**Problem details:**
From the listing below, copy only the lines from the line that contains "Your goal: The" to the line that contains "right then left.", counting those two lines as part of the copy.

**The data:**
---

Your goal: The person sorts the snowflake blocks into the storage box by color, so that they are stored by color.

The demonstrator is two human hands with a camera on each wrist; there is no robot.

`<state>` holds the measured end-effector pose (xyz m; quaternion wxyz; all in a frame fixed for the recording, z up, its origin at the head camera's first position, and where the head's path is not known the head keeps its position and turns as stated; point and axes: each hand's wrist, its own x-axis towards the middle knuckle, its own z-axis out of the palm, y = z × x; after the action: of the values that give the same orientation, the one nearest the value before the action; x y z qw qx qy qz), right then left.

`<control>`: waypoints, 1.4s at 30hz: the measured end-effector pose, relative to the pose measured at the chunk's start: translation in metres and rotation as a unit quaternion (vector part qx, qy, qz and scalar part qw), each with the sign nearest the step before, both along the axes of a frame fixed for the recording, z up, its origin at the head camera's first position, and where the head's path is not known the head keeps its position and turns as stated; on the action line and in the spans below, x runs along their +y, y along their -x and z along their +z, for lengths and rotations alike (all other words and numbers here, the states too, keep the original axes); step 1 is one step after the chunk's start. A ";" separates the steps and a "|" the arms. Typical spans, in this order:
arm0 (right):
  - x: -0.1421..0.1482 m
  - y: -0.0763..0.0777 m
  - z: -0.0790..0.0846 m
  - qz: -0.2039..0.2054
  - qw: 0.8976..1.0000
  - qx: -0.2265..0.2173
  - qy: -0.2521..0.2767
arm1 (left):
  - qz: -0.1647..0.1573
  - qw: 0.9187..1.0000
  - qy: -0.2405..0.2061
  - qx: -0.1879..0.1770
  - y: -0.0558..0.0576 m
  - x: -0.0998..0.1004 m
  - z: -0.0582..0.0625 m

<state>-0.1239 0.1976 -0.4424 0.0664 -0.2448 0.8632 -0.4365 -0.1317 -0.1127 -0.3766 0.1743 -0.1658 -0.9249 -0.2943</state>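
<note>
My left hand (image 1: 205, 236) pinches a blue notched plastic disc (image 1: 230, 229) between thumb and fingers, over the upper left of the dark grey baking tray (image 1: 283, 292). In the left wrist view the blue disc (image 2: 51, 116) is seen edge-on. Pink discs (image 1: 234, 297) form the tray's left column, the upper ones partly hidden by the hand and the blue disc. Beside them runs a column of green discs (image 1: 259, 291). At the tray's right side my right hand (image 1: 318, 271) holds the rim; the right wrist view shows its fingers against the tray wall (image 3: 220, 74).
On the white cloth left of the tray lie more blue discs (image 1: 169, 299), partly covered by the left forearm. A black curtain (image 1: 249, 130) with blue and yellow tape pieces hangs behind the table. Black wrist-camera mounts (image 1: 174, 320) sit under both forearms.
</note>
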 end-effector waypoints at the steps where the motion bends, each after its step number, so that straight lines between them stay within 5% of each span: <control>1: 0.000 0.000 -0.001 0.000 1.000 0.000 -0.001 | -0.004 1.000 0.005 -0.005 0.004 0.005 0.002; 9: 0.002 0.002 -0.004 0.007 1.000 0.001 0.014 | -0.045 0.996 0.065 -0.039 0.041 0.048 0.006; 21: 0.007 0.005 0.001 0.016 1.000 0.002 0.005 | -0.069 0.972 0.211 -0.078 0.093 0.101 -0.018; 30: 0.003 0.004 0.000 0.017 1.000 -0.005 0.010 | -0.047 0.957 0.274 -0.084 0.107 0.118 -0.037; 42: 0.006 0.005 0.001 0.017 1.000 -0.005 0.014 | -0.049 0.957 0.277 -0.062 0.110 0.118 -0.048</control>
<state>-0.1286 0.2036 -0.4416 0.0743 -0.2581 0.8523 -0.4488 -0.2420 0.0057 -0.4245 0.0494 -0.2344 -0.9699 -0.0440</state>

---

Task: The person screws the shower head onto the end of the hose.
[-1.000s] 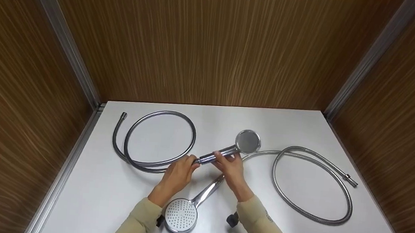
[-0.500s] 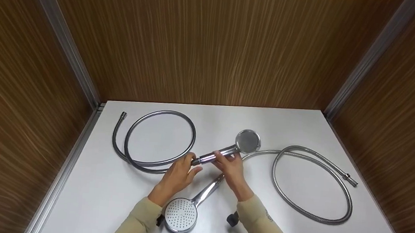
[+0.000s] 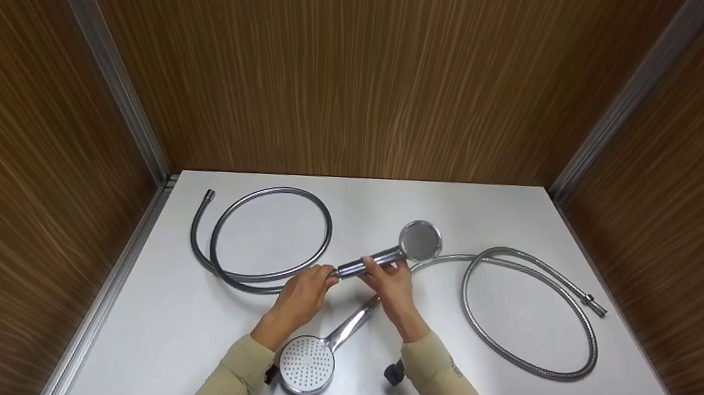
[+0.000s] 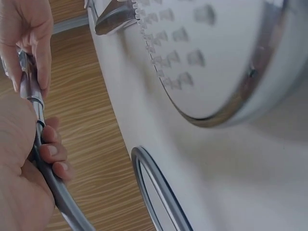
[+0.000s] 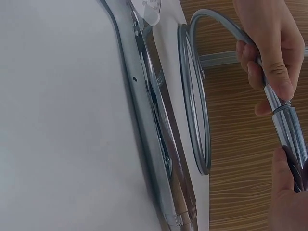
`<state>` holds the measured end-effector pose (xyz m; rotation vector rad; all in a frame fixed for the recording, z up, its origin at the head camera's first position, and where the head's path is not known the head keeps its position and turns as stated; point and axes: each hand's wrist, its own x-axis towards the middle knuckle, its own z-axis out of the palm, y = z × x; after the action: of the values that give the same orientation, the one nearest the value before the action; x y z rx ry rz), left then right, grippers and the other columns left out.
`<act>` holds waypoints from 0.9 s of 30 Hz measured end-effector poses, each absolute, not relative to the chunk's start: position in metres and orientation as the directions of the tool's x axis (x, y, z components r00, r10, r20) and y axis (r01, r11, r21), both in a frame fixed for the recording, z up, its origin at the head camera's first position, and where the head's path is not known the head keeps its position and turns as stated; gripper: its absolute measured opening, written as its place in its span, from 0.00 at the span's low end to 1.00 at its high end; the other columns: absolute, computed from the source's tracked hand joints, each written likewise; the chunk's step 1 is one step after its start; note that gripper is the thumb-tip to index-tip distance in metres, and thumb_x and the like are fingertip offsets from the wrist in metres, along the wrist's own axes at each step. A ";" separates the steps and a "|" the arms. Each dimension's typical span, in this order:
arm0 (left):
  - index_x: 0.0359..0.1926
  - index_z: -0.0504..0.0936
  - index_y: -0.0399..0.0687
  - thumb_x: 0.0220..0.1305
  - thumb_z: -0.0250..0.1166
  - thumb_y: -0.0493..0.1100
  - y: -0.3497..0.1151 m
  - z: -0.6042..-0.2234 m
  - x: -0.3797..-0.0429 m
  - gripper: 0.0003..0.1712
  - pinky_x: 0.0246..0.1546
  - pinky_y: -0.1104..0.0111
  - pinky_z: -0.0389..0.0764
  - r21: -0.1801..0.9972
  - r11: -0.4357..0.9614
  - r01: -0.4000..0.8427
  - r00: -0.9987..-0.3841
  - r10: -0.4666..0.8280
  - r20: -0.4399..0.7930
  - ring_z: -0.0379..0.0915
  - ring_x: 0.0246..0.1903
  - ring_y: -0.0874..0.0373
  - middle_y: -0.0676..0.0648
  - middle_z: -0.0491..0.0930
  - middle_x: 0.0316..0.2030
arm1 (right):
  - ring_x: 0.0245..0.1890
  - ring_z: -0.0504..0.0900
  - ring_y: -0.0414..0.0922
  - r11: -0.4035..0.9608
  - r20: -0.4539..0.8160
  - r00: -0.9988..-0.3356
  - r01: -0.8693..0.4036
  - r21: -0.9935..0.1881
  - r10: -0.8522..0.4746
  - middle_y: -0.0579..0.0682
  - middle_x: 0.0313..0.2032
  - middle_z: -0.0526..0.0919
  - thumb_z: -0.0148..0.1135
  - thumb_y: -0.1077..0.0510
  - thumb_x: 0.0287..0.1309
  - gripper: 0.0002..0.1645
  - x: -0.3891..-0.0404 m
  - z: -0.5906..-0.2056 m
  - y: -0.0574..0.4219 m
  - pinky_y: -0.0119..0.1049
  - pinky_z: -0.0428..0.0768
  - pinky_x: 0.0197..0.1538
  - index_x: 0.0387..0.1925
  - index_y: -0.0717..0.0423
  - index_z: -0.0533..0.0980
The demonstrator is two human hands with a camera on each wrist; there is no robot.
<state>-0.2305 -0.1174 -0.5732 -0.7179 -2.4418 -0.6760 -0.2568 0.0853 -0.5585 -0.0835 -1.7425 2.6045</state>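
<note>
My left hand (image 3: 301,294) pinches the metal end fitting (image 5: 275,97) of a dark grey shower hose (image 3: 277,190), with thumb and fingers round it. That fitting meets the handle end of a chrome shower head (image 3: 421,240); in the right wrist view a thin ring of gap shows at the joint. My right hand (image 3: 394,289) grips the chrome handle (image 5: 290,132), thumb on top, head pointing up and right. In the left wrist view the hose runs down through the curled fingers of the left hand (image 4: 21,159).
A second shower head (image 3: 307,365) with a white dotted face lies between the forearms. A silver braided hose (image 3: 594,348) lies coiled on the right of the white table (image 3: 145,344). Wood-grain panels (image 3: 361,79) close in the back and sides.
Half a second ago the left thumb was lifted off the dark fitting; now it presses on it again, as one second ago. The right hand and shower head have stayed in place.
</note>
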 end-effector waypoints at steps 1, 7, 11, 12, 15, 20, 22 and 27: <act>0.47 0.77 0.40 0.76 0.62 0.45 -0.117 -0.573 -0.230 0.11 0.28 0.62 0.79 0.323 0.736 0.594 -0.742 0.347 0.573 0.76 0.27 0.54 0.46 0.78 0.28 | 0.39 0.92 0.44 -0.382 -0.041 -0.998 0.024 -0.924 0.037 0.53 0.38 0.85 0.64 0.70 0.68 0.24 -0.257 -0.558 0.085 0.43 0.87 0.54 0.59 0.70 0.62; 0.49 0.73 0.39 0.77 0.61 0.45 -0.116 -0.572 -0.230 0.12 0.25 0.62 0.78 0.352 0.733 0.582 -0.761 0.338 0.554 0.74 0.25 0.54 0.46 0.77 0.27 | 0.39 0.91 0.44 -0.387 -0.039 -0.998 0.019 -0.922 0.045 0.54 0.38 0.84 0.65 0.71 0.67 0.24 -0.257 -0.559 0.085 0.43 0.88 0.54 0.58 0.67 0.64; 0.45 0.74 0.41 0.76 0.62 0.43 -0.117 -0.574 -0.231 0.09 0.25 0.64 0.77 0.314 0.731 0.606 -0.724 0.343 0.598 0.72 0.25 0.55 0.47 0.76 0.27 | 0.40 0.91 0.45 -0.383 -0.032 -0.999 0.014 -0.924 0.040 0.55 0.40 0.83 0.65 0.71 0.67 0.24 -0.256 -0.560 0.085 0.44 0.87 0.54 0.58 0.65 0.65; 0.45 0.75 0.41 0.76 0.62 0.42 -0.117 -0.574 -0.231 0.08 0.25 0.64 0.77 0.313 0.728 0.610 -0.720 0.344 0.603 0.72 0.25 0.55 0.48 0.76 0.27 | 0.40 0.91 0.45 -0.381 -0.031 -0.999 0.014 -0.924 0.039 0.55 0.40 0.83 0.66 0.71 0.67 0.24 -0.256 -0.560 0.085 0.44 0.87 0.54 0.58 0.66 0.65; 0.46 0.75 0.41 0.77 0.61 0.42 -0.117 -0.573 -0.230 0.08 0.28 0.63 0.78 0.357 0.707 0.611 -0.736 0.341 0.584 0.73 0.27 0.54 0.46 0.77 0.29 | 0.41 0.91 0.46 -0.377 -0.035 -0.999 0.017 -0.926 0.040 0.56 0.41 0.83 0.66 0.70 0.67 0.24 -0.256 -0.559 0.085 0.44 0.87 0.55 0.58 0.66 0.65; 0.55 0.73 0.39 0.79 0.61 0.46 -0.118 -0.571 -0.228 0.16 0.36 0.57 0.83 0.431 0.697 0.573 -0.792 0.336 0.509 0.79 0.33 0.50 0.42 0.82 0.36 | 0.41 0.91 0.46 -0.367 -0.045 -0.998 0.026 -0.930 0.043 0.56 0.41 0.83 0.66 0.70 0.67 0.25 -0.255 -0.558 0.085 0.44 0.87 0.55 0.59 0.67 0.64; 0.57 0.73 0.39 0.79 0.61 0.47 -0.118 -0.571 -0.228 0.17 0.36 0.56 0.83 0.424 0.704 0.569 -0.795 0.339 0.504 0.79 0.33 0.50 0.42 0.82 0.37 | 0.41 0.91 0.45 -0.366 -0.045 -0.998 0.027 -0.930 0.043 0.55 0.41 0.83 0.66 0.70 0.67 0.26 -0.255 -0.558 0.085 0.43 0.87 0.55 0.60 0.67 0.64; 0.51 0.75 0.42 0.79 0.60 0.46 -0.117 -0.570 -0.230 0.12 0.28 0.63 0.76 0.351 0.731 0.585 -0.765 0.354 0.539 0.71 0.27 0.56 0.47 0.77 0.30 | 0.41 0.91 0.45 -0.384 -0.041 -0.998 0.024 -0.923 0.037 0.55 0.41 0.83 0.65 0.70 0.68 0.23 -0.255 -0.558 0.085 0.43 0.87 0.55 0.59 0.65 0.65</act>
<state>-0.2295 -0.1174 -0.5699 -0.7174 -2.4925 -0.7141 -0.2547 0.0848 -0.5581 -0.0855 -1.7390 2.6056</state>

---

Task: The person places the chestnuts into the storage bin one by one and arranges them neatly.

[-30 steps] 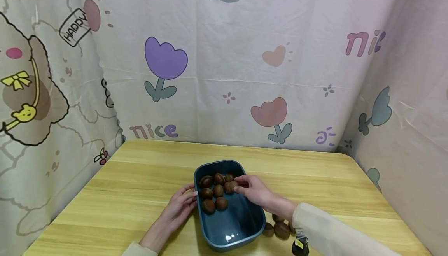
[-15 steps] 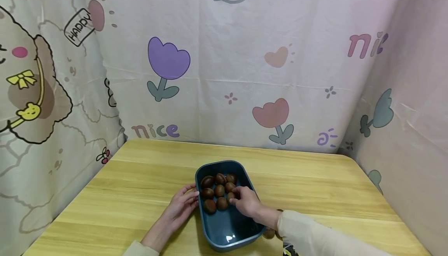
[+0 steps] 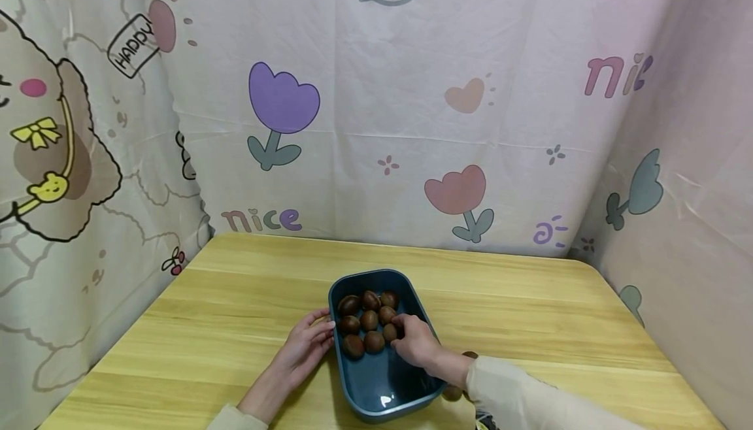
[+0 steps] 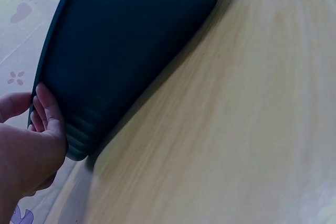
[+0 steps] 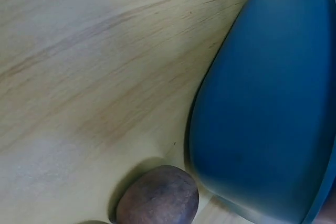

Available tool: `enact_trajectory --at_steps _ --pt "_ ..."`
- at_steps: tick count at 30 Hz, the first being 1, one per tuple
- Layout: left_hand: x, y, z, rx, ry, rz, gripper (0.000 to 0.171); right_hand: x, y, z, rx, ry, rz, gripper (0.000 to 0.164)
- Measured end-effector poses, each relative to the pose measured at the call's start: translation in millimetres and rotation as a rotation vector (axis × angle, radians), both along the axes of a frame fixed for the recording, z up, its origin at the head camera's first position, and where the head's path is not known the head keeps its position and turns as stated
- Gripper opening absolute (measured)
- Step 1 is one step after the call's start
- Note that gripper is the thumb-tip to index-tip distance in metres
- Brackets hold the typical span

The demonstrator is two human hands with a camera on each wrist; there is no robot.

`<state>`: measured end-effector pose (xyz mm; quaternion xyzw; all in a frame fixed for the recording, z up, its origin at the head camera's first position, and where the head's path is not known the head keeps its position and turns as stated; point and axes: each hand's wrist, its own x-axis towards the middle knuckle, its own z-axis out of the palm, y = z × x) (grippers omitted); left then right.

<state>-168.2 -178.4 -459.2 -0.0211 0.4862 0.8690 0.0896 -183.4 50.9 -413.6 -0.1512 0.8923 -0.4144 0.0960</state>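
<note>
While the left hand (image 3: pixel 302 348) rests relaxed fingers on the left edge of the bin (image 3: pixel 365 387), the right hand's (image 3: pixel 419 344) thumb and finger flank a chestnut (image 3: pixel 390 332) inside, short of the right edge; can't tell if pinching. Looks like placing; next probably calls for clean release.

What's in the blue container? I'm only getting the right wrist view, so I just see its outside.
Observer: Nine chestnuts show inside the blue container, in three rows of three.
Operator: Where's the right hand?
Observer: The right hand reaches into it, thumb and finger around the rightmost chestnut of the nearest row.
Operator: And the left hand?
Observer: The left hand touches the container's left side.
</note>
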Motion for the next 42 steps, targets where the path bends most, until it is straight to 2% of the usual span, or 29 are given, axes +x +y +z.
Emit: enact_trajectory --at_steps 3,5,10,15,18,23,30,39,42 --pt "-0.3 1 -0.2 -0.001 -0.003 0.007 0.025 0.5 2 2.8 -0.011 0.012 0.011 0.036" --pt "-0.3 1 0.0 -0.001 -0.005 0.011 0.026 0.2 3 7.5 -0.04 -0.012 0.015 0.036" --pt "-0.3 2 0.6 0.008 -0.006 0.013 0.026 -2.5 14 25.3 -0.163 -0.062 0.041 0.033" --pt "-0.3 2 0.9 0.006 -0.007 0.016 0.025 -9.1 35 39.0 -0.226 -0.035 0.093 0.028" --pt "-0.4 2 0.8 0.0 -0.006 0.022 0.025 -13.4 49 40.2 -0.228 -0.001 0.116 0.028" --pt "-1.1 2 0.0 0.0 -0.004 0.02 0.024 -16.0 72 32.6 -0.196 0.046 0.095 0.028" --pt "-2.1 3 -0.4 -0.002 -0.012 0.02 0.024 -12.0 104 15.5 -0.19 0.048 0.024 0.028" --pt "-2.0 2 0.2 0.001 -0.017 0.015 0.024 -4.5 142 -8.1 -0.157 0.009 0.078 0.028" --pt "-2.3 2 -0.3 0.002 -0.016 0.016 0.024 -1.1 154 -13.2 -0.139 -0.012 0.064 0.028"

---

**Problem solution:**
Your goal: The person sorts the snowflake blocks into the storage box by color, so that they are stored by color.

The demonstrator is two human hands with a camera on each wrist; there is no robot.

`<state>` holds the measured end-effector pose (xyz m; quaternion wxyz; all in a frame fixed for the recording, z up, its origin at the head camera's first position, and where the head's path is not known the head keeps its position and turns as stated; point and axes: each hand's wrist, its own x-axis towards the middle knuckle, its own z-axis out of the palm, y = z × x; after the action: of the values that give the same orientation, the one nearest the value before the action; x y z qw qx qy qz), right then left.

Nothing else is required to finish the exercise.